- [The task] Your response to the data below should hold nothing except the lines from the one containing "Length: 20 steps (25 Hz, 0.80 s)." down to the one containing "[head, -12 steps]", reproduced exactly and without pictures.

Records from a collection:
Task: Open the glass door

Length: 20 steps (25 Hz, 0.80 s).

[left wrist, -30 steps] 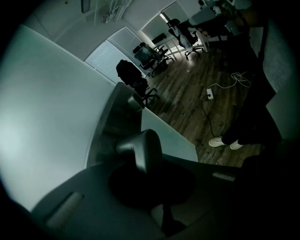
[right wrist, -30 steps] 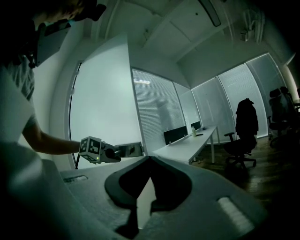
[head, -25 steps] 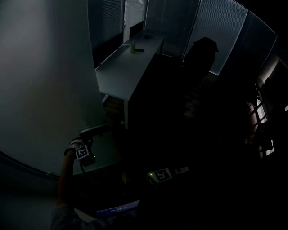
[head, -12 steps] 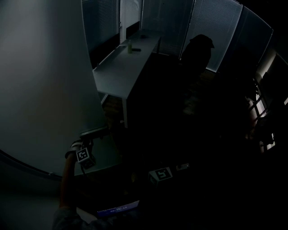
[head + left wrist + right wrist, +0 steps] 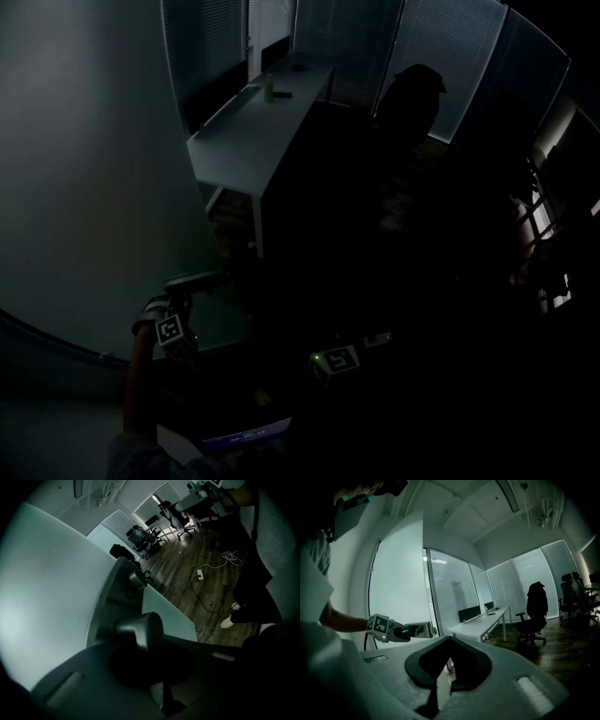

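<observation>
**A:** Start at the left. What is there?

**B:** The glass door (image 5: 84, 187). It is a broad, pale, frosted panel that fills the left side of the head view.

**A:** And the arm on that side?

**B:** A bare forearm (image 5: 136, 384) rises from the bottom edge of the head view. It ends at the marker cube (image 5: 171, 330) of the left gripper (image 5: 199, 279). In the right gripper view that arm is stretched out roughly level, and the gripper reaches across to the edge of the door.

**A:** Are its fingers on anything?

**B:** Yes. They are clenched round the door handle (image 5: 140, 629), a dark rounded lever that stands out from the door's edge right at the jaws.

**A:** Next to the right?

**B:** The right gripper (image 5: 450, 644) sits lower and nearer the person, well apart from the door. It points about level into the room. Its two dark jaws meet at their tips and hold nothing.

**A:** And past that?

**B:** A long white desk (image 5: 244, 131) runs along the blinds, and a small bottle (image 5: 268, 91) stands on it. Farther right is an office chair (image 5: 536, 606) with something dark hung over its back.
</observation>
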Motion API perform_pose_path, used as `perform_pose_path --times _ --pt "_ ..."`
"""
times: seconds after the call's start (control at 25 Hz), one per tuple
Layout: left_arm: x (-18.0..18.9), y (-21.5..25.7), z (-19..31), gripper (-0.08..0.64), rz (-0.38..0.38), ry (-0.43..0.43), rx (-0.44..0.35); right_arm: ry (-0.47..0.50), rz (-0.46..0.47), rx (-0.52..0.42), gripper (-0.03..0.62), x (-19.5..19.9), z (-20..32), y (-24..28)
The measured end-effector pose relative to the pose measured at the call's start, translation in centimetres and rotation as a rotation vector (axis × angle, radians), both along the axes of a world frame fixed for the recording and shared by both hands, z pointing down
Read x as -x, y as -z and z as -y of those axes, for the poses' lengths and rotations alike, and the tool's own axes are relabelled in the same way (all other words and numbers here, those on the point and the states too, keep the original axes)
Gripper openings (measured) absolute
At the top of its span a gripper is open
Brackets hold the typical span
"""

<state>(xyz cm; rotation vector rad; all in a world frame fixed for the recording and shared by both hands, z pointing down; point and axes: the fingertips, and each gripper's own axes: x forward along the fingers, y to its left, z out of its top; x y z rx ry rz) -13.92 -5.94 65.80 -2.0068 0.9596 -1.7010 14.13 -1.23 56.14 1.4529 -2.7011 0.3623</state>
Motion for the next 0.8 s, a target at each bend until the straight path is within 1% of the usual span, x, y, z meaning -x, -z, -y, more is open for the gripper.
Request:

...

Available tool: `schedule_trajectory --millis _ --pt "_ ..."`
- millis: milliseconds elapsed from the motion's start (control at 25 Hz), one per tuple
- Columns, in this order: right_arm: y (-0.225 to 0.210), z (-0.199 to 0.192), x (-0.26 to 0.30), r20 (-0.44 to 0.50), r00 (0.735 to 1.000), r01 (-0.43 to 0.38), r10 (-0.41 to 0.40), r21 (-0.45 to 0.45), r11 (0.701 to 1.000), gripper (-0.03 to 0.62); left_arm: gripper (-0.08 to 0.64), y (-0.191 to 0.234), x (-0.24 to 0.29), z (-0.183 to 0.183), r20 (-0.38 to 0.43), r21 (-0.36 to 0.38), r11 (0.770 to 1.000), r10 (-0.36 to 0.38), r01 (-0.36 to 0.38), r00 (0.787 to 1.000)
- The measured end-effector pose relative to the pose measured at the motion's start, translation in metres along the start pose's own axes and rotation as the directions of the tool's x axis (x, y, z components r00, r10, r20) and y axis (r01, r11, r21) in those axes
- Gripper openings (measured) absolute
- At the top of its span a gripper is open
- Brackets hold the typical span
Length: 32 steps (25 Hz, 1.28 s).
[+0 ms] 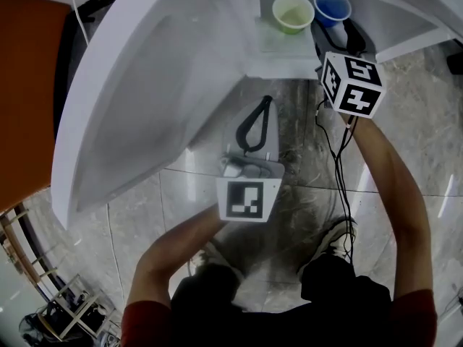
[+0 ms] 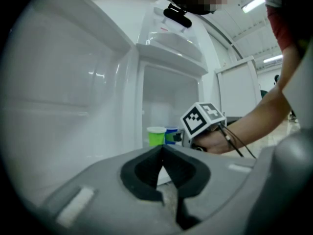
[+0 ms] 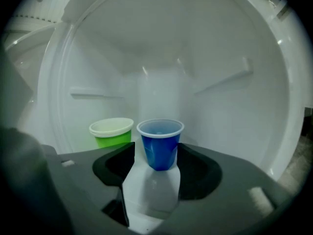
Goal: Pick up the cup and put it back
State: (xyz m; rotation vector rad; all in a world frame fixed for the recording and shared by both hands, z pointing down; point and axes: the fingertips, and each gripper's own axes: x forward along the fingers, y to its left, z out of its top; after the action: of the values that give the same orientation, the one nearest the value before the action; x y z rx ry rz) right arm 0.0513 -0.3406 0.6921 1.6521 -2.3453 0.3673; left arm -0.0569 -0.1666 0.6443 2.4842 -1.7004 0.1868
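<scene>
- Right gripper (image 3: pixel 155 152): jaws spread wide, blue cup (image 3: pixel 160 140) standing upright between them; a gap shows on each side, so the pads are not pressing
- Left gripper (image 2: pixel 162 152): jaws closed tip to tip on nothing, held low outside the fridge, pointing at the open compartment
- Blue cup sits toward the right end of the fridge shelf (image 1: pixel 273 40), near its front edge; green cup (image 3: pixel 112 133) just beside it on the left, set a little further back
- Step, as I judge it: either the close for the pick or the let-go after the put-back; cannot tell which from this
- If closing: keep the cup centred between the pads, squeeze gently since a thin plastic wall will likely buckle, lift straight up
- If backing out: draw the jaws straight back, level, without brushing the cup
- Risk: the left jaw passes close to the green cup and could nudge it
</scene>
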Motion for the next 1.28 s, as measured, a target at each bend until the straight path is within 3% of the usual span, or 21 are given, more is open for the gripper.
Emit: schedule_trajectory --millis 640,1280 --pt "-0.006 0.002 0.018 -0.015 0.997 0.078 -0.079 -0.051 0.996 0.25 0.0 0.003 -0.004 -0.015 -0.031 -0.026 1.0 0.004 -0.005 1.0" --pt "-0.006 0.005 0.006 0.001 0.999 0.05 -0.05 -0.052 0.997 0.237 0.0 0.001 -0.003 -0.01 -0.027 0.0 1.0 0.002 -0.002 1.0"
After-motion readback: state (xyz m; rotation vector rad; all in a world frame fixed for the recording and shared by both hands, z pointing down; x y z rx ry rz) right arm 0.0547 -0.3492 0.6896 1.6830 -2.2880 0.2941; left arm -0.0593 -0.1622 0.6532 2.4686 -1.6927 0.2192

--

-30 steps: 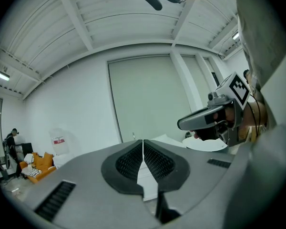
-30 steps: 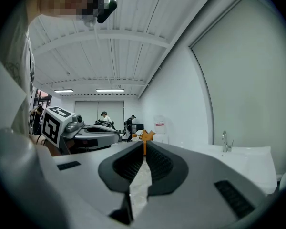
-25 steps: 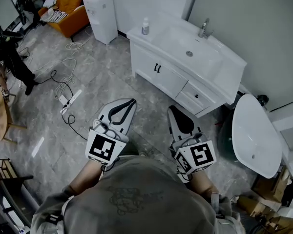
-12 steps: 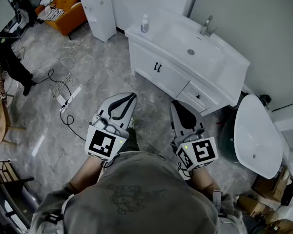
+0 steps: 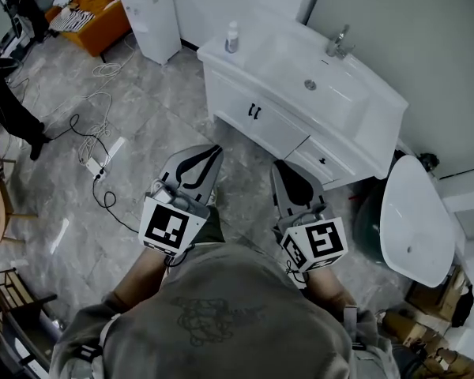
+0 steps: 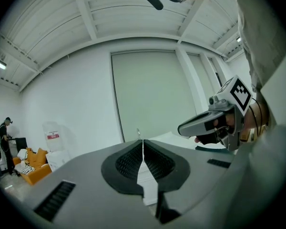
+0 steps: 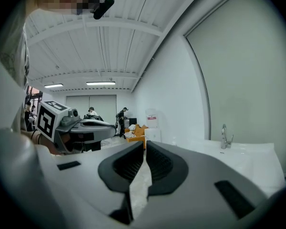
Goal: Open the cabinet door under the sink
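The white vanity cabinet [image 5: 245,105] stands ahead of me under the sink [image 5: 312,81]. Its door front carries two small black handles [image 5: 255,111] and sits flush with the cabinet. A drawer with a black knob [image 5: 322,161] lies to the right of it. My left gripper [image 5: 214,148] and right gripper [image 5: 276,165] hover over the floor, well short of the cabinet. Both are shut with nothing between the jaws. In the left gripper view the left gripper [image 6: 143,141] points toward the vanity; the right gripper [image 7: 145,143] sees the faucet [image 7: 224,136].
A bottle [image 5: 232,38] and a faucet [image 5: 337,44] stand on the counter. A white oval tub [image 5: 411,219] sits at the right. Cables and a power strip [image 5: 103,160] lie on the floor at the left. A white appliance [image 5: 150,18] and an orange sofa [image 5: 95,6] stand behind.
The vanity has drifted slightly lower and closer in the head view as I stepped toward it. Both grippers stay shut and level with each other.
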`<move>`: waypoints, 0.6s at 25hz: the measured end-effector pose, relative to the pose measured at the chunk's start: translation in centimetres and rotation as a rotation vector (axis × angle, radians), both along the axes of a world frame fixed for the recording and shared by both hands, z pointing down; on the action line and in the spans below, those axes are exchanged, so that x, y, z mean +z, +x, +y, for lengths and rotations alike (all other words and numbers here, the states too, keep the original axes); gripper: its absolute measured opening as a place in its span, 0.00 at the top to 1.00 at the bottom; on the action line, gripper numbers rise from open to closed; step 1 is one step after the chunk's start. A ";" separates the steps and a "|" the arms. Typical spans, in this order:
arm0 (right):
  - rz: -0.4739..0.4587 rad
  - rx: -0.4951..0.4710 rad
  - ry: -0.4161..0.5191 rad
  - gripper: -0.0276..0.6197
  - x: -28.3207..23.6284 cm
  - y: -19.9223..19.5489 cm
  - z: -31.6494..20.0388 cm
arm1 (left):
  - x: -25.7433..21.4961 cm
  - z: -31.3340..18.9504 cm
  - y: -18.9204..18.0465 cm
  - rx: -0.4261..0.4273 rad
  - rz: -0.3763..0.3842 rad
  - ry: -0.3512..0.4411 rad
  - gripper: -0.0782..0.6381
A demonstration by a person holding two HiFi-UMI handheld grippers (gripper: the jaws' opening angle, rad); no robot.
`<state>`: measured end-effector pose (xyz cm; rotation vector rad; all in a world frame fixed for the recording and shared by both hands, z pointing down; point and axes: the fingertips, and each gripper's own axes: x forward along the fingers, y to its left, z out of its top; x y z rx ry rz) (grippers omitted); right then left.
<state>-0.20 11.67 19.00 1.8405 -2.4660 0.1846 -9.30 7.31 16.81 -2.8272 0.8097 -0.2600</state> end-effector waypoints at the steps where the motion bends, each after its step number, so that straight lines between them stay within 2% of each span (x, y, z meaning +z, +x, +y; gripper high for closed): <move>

- [Exercise response]
Length: 20 steps (25 Hz, 0.80 s).

[left wrist, -30 steps] 
[right wrist, -30 steps] 
[head, -25 steps] 
[head, -12 steps] 

The given output is complete.